▶ _What you need to do_
Exactly as written, return every line of the data below apart from the pictures.

▶ _Data extract_
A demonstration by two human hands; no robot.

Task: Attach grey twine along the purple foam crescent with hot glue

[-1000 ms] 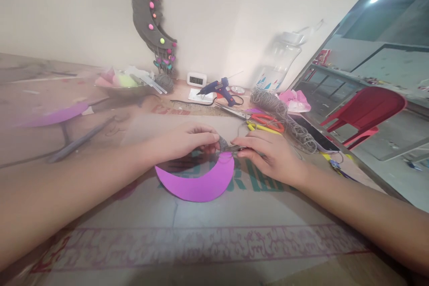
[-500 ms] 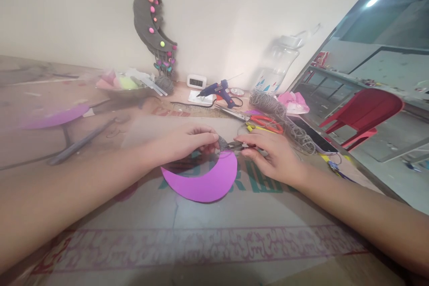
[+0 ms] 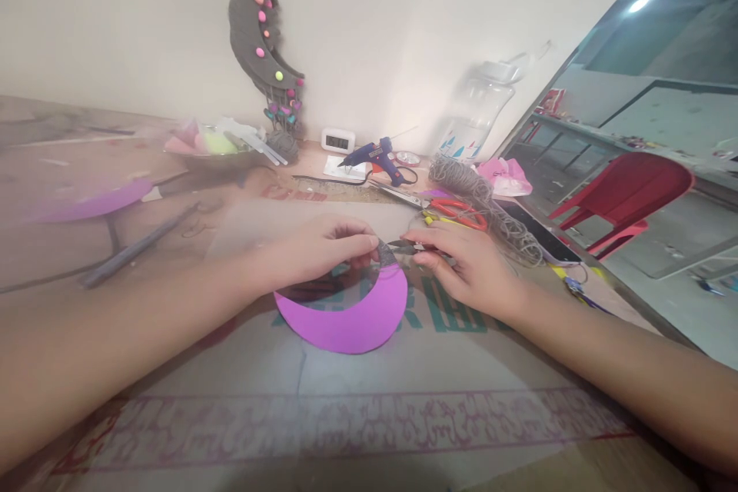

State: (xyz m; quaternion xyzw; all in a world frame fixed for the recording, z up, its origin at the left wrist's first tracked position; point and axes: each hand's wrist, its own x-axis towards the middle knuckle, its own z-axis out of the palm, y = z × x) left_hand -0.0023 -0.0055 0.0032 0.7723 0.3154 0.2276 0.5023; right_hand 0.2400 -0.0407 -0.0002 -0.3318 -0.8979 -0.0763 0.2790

▶ _Written response_
A demonstration by two human hands; no robot.

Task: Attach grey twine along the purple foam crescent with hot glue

[-1000 ms] 
[-500 ms] 
[+0 ms] 

State: (xyz m; quaternion xyzw; all in a world frame fixed for the recording, z up, its origin at the left wrist's first tracked position; point and axes: each hand's wrist, its own x-axis towards the middle knuckle, its own z-axis out of the palm, y = z × x) left_hand -0.0023 -0.0055 0.0032 0.7723 0.3154 0.2276 0.5023; right_hand 0.2400 -0.0407 -0.0002 -0.3318 -0.8979 -0.0763 0.2790

The answer to this exercise has been fully stated.